## To do
Once the line containing "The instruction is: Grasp" is found in the data below, repeat it and every later line exactly, leaving the pictures out.

## Data shown
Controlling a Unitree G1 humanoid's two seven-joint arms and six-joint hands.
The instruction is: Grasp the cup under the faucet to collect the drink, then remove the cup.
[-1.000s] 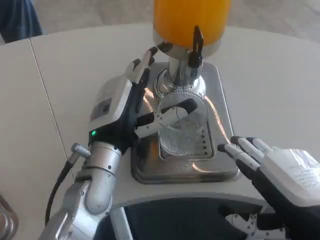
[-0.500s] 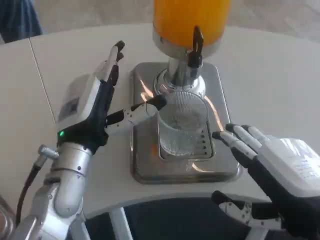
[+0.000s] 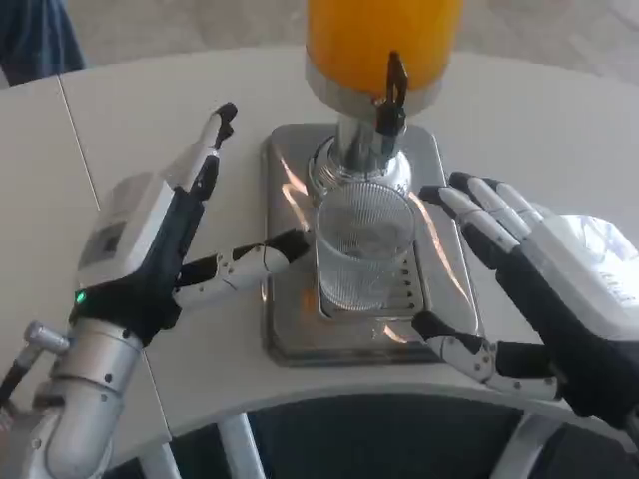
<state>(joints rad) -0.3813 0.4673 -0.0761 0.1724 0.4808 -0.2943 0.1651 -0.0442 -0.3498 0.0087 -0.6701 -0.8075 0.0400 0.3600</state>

## Result of the exercise
The instruction is: Grasp the cup under the faucet to collect the drink, then remove the cup.
[-1.000s] 
[-0.500s] 
[+0.000s] 
<state>(joints rad) -0.3813 0.4673 -0.0761 0.1724 0.4808 -0.2943 0.1651 -0.0442 -0.3498 0.0087 -0.6701 -0.8075 0.0400 0.3600</state>

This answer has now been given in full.